━━━━━ Data below

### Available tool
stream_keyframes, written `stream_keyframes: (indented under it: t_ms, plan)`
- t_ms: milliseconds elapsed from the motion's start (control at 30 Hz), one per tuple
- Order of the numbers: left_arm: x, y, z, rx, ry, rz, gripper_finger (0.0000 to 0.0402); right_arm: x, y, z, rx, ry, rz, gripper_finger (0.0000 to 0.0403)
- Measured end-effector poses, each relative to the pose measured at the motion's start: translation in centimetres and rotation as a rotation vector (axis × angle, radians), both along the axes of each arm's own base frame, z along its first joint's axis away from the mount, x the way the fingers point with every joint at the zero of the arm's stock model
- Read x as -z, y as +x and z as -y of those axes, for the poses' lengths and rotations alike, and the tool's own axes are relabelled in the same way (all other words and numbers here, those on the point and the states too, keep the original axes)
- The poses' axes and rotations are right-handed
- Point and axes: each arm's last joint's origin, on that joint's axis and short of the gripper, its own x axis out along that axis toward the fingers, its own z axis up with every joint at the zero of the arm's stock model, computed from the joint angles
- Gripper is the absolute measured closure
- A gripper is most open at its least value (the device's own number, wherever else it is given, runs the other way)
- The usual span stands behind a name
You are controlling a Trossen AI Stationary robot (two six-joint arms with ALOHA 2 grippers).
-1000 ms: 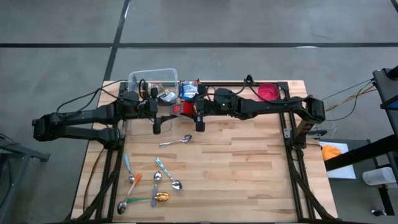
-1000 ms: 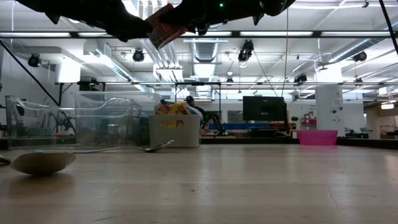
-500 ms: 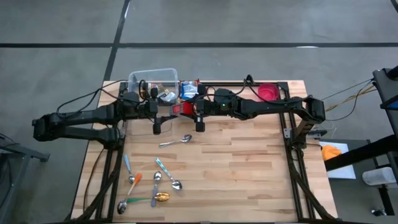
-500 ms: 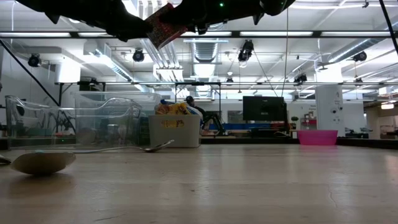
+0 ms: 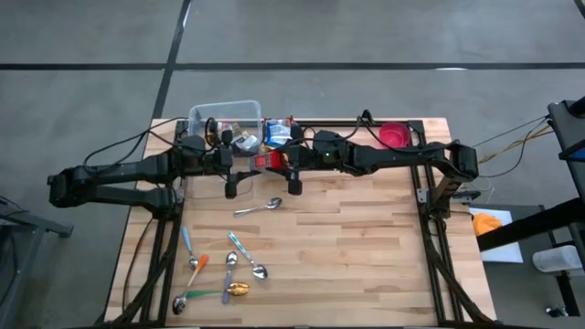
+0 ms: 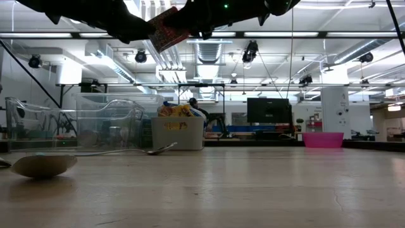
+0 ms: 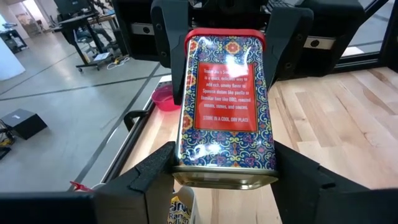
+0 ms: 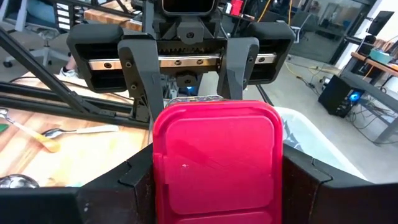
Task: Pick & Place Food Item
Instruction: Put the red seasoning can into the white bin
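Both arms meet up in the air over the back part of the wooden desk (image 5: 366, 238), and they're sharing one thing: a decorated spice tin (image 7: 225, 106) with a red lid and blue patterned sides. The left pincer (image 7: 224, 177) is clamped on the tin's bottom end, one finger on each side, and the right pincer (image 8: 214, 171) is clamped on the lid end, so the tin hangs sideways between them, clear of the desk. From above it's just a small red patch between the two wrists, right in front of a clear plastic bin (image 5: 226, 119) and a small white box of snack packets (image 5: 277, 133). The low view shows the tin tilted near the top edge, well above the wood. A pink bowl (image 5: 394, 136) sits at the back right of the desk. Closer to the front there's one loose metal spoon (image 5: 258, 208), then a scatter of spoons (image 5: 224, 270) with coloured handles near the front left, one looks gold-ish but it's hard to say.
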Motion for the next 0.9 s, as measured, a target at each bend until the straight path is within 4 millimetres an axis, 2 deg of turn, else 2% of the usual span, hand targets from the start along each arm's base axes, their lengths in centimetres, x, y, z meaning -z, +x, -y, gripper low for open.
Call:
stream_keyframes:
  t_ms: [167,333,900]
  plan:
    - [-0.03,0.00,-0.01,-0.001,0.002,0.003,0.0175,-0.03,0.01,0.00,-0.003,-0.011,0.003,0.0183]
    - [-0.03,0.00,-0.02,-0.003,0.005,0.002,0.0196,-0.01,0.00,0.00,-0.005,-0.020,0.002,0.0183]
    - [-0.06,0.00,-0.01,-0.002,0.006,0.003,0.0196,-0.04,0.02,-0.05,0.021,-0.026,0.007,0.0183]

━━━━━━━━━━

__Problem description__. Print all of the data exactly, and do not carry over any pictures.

__Exercise result__.
### Available tool
stream_keyframes, written `stream_keyframes: (indented under it: t_ms, plan)`
- t_ms: milliseconds elapsed from the motion's start (control at 30 Hz), one per tuple
- Order of the numbers: left_arm: x, y, z, rx, ry, rz, gripper_finger (0.0000 to 0.0402); right_arm: x, y, z, rx, ry, rz, gripper_finger (0.0000 to 0.0403)
- Measured end-effector poses, each relative to the pose measured at the motion's start: translation in centimetres and rotation as a rotation vector (axis × angle, radians), both along the axes of each arm's own base frame, z along its first joint's axis away from the mount, x the way the fingers point with every joint at the zero of the arm's stock model
- Read x as -z, y as +x and z as -y of those axes, for the poses' lengths and rotations alike, and the tool's own axes are relabelled in the same way (all other words and numbers here, those on the point and the states too, keep the original axes)
- The poses' axes and rotations are right-handed
- Point and axes: each arm's last joint's origin, on that joint's axis and short of the gripper, its own x axis out along that axis toward the fingers, its own z axis up with every joint at the zero of the arm's stock model, computed from the joint angles
- Gripper is the absolute measured closure
- A gripper is most open at its least value (the device's own number, wherever else it is given, runs the other way)
- The usual span stands behind a name
You are controlling a Trossen AI Stationary robot (two six-joint arms with ALOHA 2 grippers).
-1000 ms: 
-1000 ms: 
-500 ms: 
-500 ms: 
+0 ms: 
+0 ms: 
+0 ms: 
+0 ms: 
Task: Pick & Place Food Item
Instruction: Put the red seasoning can into the white bin
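Both arms meet up in the air over the back part of the wooden desk (image 5: 366, 238), and they're sharing one thing: a decorated spice tin (image 7: 225, 106) with a red lid and blue patterned sides. The left pincer (image 7: 224, 177) is clamped on the tin's bottom end, one finger on each side, and the right pincer (image 8: 214, 171) is clamped on the lid end, so the tin hangs sideways between them, clear of the desk. From above it's just a small red patch between the two wrists, right in front of a clear plastic bin (image 5: 226, 119) and a small white box of snack packets (image 5: 277, 133). The low view shows the tin tilted near the top edge, well above the wood. A pink bowl (image 5: 394, 136) sits at the back right of the desk. Closer to the front there's one loose metal spoon (image 5: 258, 208), then a scatter of spoons (image 5: 224, 270) with coloured handles near the front left, one looks gold-ish but it's hard to say.
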Motion for the next 0.9 s, as measured, a target at each bend until the straight path is within 4 millimetres an axis, 2 deg of turn, else 2% of the usual span, hand targets from the start along each arm's base axes, their lengths in centimetres, x, y, z meaning -z, +x, -y, gripper low for open.
Call:
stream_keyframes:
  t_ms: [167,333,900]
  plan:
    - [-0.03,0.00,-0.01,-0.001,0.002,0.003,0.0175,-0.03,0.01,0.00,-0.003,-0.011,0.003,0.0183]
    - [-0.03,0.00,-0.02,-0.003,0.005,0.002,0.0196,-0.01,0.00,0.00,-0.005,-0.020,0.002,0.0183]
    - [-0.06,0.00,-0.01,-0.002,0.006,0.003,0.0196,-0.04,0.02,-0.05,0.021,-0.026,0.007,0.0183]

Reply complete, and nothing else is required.